*Information shown:*
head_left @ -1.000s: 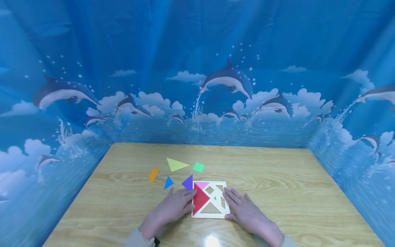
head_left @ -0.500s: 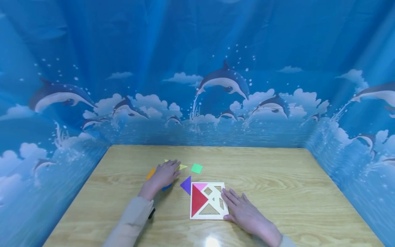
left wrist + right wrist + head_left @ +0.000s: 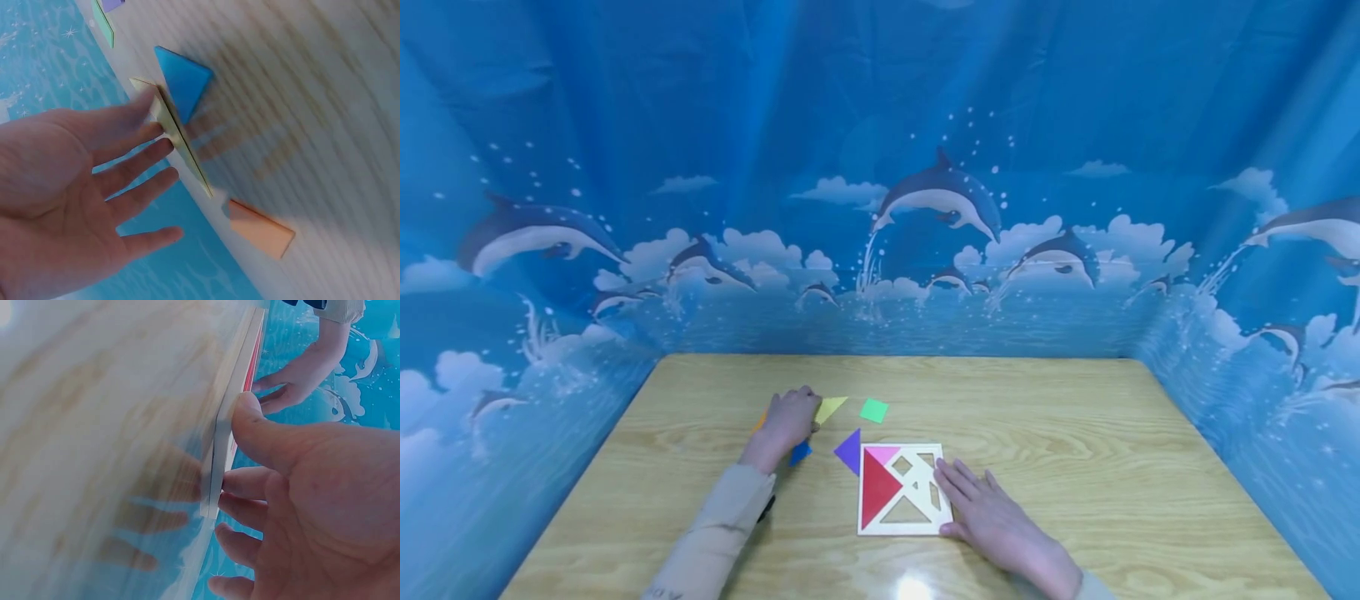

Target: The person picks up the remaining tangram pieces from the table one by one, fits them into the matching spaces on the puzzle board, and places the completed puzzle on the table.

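Observation:
My left hand point(image 3: 792, 417) pinches a yellow triangle tangram piece point(image 3: 831, 408) between thumb and fingers; in the left wrist view this triangle point(image 3: 178, 140) stands tilted, its thin edge showing. Under that hand lie a blue triangle point(image 3: 801, 452) and an orange parallelogram point(image 3: 760, 422), mostly covered in the head view. My right hand point(image 3: 992, 517) rests along the right edge of a white tangram board point(image 3: 901, 531), fingers fairly straight, thumb at the near corner. A red triangle point(image 3: 877, 487) and a pink piece point(image 3: 885, 453) fill two of the board's slots.
Against the board's upper left side lies a purple triangle point(image 3: 849, 452). A green square point(image 3: 874, 410) is farther back on the wooden table point(image 3: 1075, 433). Blue dolphin-printed cloth point(image 3: 775, 317) encloses the back and sides.
The left hand has left the board's left edge, reached up and left, and taken hold of the yellow triangle, which has turned. The right hand stays at the board.

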`<state>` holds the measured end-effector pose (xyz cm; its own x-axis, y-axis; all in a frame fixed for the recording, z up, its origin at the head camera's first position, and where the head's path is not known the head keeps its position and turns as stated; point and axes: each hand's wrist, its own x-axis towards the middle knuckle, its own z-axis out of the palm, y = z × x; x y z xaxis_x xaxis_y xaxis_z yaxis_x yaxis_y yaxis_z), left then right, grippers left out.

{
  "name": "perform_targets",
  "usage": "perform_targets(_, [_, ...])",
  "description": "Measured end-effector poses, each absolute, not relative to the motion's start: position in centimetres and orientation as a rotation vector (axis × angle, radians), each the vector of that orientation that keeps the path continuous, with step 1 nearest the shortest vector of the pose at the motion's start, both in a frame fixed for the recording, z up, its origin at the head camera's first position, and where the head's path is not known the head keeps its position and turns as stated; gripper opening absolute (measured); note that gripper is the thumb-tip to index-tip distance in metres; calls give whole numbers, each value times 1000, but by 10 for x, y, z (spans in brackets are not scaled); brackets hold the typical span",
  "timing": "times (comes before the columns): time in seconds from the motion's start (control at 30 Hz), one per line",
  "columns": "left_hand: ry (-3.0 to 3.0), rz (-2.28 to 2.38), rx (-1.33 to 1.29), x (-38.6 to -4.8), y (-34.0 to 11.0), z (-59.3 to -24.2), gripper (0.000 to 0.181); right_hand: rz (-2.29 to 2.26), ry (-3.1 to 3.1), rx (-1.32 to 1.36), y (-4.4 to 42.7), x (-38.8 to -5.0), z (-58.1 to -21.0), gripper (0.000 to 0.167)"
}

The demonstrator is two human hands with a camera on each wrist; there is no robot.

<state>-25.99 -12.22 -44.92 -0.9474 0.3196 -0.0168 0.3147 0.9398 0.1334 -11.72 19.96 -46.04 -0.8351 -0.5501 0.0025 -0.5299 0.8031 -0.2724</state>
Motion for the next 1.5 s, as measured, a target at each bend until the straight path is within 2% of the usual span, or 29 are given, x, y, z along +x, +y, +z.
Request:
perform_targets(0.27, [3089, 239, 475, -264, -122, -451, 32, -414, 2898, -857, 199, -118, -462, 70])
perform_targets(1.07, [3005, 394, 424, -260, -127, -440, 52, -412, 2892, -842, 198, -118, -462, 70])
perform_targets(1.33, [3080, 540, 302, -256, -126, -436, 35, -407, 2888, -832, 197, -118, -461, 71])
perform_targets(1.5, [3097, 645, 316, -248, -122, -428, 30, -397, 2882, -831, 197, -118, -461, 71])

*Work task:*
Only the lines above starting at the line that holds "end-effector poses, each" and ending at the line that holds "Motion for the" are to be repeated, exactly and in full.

*Solution for this task:*
  "description": "Measured end-effector poses, each absolute, not relative to the motion's start: position in centimetres and orientation as a rotation vector (axis × angle, radians), each the vector of that orientation that keeps the path continuous, with step 1 nearest the shortest vector of the pose at the motion's start, both in a frame fixed for the recording, z up, its origin at the head camera's first position, and where the head's path is not known the head keeps its position and turns as stated; gripper opening absolute (measured); note that gripper is the thumb-tip to index-tip distance in metres; calls give whole numbers, each value times 1000, but by 10 for x, y, z (spans in brackets are not scaled); brackets hold the typical span",
  "timing": "times (comes before the columns): time in seconds from the motion's start (control at 30 Hz), one per line",
  "columns": "left_hand: ry (-3.0 to 3.0), rz (-2.28 to 2.38), rx (-1.33 to 1.29), x (-38.6 to -4.8), y (-34.0 to 11.0), z (-59.3 to -24.2), gripper (0.000 to 0.181); right_hand: rz (-2.29 to 2.26), ry (-3.1 to 3.1), rx (-1.32 to 1.36), y (-4.4 to 42.7), x (-38.8 to -5.0), z (-58.1 to -21.0), gripper (0.000 to 0.167)"
}

The demonstrator is two human hands with a camera on each wrist; there is no robot.

<state>-25.99 -12.22 -44.92 -0.9474 0.3196 -0.0168 0.3147 0.9398 0.1334 -11.72 19.96 -46.04 -0.8351 -0.5501 0.0025 -0.5299 0.8031 -0.2724</state>
Motion for the next 1.5 s, as measured, a target at each bend until the straight path is within 2% of the usual span, or 29 are given, x, y, z along +x, +y, +z.

This is the complete output for the exercise.